ターミナルで man システムを終了するには、Control-Zを押します。
defaults
既存の .plist ファイルの値を変更するための主なオプションは、write
書き込む新しいデータが続くオプションです。
マニュアルページに記載されているように、新しいデータは特定の形式(通常は別の.plistまたは辞書)で記述する必要があり、書き込むキーと値が含まれている必要があります。このデータの形式は正確でなければならず、正確でないとコマンドが失敗したり、ファイルのデータが破損したりする可能性があります。
例えば、manページでは、.plist内の「Default Color」という名前の配列を新しい値(255,0,0)に変更する方法が示されています。これを行うには、次のコマンドを使用します。
defaults write com.companyname.appname "Default Color" '(255, 0, 0)'
ここで、「appname」は会社「companyname」のアプリの名前です。
.plist 内の既存の値を別の .plist で上書きすることもできます。例:
defaults write com.companyname.appname '{ "Default Color" = (255, 0, 0); "Default Font" = Helvetica; }';
この例では、新しい .plist データは中括弧で囲まれており、「Default Color」と「Default Font」という 2 つのキー/値のペアが含まれています。
macOS で使用される .plist ファイル内のデータを破損すると、Mac が正しく動作しなくなる可能性があるため、既存の設定ファイルに書き込むときは注意してください。
delete
にもオプションがありますdefaults
が、 はオプションdelete
よりもさらに危険ですwrite
。一部のオプションはデータを破壊し、単一のコマンドでドメイン内の
すべてのdelete
データを削除することさえあります。
このオプションを使用すると、Mac 上のすべてのドメインのリストを印刷できますdomains
。
defaults domains
ターミナルで「man plist」と入力すると、.plist 形式の詳細を確認できます。
設定ドメイン外でのプロパティリストファイルの編集
ファイルシステム内の書き込み可能な場所にある任意の.plistファイルを編集するには、filepath
オプションを使用します。これにより、上記の設定ファイルと同じ方法で.plistファイルを編集できますが、これは任意のパスにある任意の.plistファイルに対して行えます。コマンドfilepath
でも使用できますread
。
例えば:
defaults read ~/Library/Containers/com.apple.TextEdit/Data/Library/Preferences/com.apple.TextEdit.plist
ユーザーのライブラリ フォルダーにある TextEdit アプリの設定ファイルを読み取ります。
ただし、このfilepath
オプションは設定ファイルやアプリに属するファイルだけでなく、
任意の.plist ファイルに対して機能します。
コマンドを自動化されたスクリプト ファイルに記述して組み合わせるとdefaults
、あまり手間をかけずに .plist ファイルをバッチ処理することがいかに簡単かがわかります。
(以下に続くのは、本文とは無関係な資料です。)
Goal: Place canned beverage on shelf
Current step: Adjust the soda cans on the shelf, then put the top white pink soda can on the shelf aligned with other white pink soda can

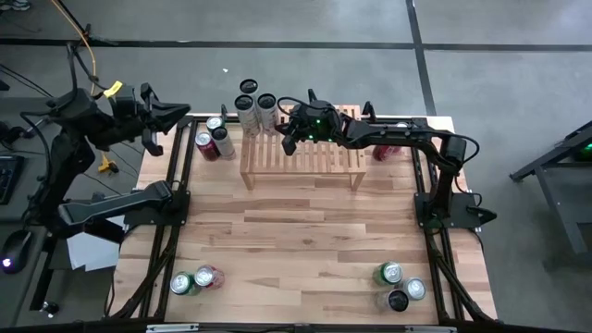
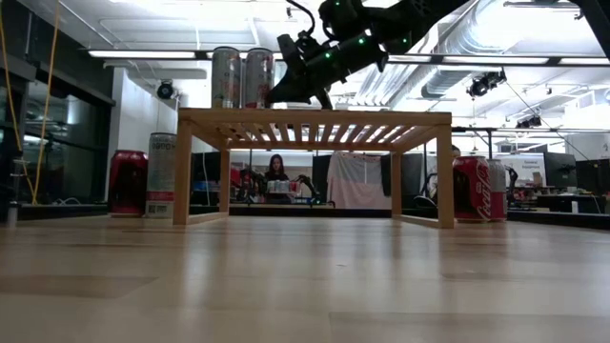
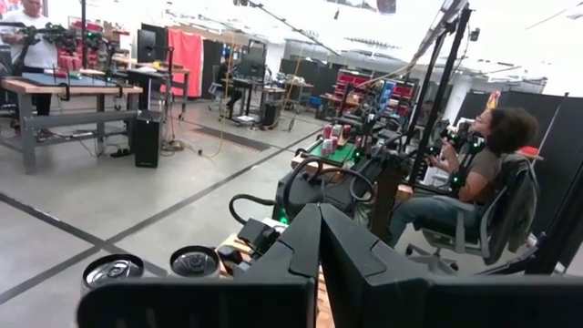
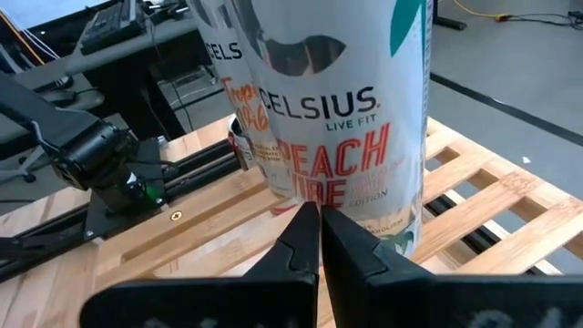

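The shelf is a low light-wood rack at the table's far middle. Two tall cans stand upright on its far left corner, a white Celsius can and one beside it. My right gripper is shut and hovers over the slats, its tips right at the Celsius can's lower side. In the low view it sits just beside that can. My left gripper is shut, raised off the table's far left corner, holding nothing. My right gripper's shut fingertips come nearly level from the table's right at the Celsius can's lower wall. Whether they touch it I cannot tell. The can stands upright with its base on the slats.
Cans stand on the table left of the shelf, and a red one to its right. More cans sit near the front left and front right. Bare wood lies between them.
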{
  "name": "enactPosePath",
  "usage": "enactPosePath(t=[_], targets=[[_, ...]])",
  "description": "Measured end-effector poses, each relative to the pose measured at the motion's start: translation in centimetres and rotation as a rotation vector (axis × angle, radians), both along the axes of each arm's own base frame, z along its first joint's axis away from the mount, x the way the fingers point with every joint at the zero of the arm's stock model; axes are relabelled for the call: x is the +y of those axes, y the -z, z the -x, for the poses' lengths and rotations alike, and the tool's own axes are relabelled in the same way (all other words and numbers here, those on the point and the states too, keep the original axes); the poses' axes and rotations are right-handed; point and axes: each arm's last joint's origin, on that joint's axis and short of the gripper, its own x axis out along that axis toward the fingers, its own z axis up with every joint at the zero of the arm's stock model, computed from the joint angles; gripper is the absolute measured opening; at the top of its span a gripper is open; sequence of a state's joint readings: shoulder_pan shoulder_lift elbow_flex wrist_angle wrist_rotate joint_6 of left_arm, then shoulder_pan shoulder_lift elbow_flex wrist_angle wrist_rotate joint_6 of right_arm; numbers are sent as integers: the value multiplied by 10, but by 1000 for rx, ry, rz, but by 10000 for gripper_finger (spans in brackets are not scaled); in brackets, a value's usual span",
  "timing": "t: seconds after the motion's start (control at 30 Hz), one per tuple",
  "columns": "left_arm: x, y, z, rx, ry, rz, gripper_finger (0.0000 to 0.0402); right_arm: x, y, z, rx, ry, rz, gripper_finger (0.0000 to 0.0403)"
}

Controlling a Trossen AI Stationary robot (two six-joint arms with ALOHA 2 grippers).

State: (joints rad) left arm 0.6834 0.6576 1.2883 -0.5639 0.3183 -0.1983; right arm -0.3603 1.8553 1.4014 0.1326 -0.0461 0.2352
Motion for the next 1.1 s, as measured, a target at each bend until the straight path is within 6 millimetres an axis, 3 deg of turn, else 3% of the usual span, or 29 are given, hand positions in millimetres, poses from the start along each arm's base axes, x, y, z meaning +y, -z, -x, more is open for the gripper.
enactPosePath(t=[0.23,0.4,0.73,0.9,1.1], targets=[[4,1,-5,15,0,13,0,4,0,7,71,-52,-36,0],[4,1,-5,15,0,2,0,11,-19,34,212,-83,-23,0],[5,1,-6,48,-4,-70,0,58,-78,128,388,-85,21,0],[11,14,-15,14,46,-71,0,79,-78,185,319,66,-22,0],[25,54,-41,-144,164,13,0,104,-70,233,80,118,-129,0]])
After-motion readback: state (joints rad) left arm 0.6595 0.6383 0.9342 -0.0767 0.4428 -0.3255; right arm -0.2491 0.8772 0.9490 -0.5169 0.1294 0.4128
実際、多くのサードパーティ製Appleソフトウェアはこのように構築されています。通常、ビルドエンジニアは自動化スクリプトを作成し、サーバーからコードベースを取得し、ローカライズされた.plistファイルと文字列ファイルをバッチ処理し、すべてのソフトウェアコンポーネントに対してビルドを実行します。その後、ビルドは通常、別のスクリプトファイルセットを使用して後処理され、リリース用の最終ソフトウェアとして組み立てられます。
このdefaults
コマンドには、特定の種類のデータを .plist ファイルに追加したり置き換えたりするためのオプションもあります。
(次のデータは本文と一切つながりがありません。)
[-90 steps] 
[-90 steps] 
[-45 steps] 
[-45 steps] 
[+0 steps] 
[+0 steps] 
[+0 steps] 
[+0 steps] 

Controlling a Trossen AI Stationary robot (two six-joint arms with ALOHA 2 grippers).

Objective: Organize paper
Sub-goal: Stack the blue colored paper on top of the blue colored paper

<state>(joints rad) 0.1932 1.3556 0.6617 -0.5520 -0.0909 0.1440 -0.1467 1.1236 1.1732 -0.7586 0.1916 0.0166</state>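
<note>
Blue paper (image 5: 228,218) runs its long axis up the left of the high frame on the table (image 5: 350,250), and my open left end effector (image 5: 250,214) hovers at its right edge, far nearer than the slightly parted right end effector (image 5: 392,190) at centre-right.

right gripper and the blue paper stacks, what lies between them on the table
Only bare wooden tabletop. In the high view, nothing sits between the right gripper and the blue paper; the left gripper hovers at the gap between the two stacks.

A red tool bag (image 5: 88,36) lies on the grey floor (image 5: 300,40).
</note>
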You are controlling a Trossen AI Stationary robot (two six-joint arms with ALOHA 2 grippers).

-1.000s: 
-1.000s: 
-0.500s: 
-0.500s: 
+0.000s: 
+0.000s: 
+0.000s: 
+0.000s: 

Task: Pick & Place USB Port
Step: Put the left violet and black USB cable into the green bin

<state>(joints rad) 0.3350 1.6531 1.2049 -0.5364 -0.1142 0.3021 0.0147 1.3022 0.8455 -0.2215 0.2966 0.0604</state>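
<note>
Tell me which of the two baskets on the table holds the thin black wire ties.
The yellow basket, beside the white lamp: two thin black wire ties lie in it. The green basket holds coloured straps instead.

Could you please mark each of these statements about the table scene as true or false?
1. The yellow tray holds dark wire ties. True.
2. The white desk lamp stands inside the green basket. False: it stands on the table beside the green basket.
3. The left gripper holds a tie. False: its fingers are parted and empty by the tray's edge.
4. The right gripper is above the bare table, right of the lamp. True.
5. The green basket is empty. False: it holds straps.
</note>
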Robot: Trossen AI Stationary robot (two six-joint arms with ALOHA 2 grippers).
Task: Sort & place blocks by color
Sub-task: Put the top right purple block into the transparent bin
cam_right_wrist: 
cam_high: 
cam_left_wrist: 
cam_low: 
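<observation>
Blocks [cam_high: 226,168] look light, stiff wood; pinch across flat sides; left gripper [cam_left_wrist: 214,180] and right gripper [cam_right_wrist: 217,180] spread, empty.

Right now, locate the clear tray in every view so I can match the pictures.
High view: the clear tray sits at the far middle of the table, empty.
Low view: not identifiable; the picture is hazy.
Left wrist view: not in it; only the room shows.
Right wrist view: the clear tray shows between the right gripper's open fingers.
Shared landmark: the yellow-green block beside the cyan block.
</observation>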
デフォルト システムは、macOS、Mac OS X、iOS に何十年も前から存在しており、実際、今日の Apple のオペレーティング システムのほとんどの前身である NeXTStep で使用されたオリジナルのテクノロジの 1 つでした。
デフォルトシステムをマスターすると、macOSの設定を確認・変更したり、.plistファイルを編集したりと、頻繁に使うようになります。ただし、使用する前に、操作に慣れて自信が持てるかどうかを確認してください。
Apple のターミナル ユーザー ガイドには、デフォルト システムを使用して .plist ファイルと設定を編集する方法を説明する短いセクションがあります。
Windows コンピュータを使用している場合は、Altova が作成した非常に優れた XML 編集ツールを試してみてください。